◆ Description of the task ◆
Lines in the following data that contain the string "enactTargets" are to be counted. Report only their number.

◆ Data segment ◆
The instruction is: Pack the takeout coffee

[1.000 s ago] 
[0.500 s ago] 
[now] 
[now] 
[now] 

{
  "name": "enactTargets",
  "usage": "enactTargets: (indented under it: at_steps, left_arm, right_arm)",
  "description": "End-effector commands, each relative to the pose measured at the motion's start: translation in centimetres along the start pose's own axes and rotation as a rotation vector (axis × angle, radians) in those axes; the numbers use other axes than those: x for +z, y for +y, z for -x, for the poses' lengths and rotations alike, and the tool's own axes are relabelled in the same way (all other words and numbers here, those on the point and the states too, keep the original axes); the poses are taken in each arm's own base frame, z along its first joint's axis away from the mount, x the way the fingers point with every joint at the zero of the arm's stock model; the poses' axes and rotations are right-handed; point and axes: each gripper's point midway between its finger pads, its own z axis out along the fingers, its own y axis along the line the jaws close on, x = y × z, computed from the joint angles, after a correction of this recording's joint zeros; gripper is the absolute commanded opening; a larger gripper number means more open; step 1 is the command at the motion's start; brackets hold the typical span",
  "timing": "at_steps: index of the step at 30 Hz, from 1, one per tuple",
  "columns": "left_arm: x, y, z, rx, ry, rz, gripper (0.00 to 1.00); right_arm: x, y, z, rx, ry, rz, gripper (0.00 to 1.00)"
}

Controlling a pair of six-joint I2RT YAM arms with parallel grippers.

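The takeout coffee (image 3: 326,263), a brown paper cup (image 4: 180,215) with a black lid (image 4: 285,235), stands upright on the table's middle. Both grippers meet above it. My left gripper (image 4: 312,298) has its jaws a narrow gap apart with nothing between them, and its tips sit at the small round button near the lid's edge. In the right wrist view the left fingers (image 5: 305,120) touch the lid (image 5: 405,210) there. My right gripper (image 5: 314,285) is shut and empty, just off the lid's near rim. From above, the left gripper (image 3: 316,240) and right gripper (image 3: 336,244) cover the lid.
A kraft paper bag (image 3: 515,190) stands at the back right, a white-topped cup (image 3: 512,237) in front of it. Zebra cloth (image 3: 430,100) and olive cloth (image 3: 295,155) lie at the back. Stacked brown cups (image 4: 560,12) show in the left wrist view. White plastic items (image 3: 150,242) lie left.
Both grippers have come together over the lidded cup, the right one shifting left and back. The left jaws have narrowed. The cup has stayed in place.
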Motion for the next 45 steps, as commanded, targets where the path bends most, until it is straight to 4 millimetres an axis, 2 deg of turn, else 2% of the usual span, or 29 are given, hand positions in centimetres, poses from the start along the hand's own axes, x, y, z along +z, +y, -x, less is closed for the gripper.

◆ Task solution ◆
2